SMC Group has one Show Cause Notice , issued by SEBI, pending as on date of reporting. Details of the show cause notice are  as under;

 

Show Cause notice under Regulations 25 of SEBI(Intermediaries) Regulations, 2008 vide Notice No. EAD-4/ENQ/PKB/EIF-13/OW/22480/2010 dated 6th October 2010 and MIRSD-2/AM-KR/8588/2012 dated 16th April 2012.

SEBI had conducted an inspection for clearing activities for the period 1st Dec, 2008 to 24th Nov, 2009. The inspection reported under collection of margin from trading members leading to wrong reporting of margin and excess exposure to client trading members. The company did reply on the findings on 19th April, 2010. SEBI has issued a show cause notice (SCN) on 6th Oct, 2010 with respect to inspection conducted. Under this SCN, SEBI has also appointed a Designated Authority (DA) to investigate the issue and place its report. The said SCN was duly replied in writing on 25th Nov. 2010 and the company has also made a representation in person to DA on 7th April 2011. Further submissions in writing were also furnished on 9th May 2011 to SEBI appointed DA. 

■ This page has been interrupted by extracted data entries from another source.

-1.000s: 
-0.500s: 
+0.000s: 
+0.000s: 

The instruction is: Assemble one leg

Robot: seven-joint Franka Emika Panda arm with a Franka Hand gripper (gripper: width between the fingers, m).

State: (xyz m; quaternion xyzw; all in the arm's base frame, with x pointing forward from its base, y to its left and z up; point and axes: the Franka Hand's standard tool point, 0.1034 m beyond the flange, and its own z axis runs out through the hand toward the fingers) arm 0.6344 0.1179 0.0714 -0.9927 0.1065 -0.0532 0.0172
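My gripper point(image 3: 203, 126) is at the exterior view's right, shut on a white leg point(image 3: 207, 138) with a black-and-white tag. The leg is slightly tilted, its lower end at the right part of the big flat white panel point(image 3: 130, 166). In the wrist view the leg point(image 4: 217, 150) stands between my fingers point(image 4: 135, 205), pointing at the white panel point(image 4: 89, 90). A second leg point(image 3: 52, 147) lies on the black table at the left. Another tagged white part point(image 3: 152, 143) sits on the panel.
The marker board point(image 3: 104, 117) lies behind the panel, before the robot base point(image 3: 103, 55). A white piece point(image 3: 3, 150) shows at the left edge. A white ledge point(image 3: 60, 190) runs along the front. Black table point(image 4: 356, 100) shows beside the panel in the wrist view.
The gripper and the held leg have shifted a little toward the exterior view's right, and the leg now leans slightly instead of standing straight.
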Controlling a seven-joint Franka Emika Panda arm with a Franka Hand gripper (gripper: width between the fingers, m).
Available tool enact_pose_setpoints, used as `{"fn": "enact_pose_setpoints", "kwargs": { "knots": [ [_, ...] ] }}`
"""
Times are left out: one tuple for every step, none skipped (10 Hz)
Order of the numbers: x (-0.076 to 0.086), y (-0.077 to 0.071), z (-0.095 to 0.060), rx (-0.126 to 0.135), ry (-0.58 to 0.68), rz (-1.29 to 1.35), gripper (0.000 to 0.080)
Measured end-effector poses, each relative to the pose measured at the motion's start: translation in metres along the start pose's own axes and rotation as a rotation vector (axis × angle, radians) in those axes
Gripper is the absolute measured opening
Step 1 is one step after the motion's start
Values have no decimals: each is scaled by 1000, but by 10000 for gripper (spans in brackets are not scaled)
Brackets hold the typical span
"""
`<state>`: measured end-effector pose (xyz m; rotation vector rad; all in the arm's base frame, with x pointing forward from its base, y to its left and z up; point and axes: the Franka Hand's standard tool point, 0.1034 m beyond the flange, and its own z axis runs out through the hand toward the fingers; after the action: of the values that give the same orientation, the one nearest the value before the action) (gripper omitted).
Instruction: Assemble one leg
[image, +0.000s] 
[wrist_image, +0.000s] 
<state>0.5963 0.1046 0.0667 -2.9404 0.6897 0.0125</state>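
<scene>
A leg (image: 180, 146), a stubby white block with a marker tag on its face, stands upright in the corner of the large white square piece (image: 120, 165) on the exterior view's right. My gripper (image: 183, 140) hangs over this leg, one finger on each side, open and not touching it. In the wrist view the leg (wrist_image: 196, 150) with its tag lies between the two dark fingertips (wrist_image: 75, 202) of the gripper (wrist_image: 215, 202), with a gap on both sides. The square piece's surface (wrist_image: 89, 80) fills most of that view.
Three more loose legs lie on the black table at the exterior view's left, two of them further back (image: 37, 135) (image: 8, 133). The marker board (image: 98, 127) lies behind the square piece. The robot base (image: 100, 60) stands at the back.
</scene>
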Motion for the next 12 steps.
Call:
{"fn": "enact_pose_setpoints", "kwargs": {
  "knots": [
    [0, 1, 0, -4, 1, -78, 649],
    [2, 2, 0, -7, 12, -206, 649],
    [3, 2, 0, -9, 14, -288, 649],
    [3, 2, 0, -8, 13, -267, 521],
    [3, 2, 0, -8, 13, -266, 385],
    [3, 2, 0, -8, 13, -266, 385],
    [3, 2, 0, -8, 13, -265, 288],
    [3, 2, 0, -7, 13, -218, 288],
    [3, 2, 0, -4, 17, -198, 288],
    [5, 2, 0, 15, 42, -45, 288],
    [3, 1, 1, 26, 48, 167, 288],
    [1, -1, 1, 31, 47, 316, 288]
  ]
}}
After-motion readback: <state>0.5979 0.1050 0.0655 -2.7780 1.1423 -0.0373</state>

Post our above-mentioned submissions and representation in person, SEBI has issued another SCN vide reference no. MIRSD-2/AM-KR/8588/2012 dated 16th April 2012, seeking further clarification based upon the observations made by DA.

The Company has sought clarification on SCN via application dated 14th May, 2012, requesting the SEBI to keep the proceedings emnating from the SCN in abeyance and kindly  address the preliminary issues including clarification on various matters.



20.

Subsequent Events


The company has allotted 367,687 equity shares of Rs. 10/- each at premium of Rs. 1,105.10 per share on 29th June, 2012 to SANLAM International Investment Partners Limited, pursuant to share subscription agreement dated 30th May, 2011.


The Company has entered following share purchase agreements with SANLAM International Investment Partners Limited dated 30st May, 2011:

-

Purchase of 25,010,000 equity shares being 61% equity interest in SMC Finvest Limited (Formerly Sanlam Investment Management (India) Limited) at Rs.8.80 per share aggregating Rs.220,088;

-

Purchase of 610,000 equity shares 61% interest in Moneywise Finvest Limited (Formerly Sanlam Trustee Company (India) Limited) at Rs.9.67 per share for Rs. 5,899;

-

Purchase of 7,499,999 equity shares being 49.99% interest in SMC Investment and Advisors Limited (Formerly Sanlam Investment and Advisors (India) Limited) at Rs.40 per share for Rs. 299,999.

After the execution of the above share purchase agreements, the above companies will become wholly owned subsidiaries of the Group.


The above mentioned purchase agreement shall be executed on completion of conditions precedent to the agreement and receipt of requisite approvals.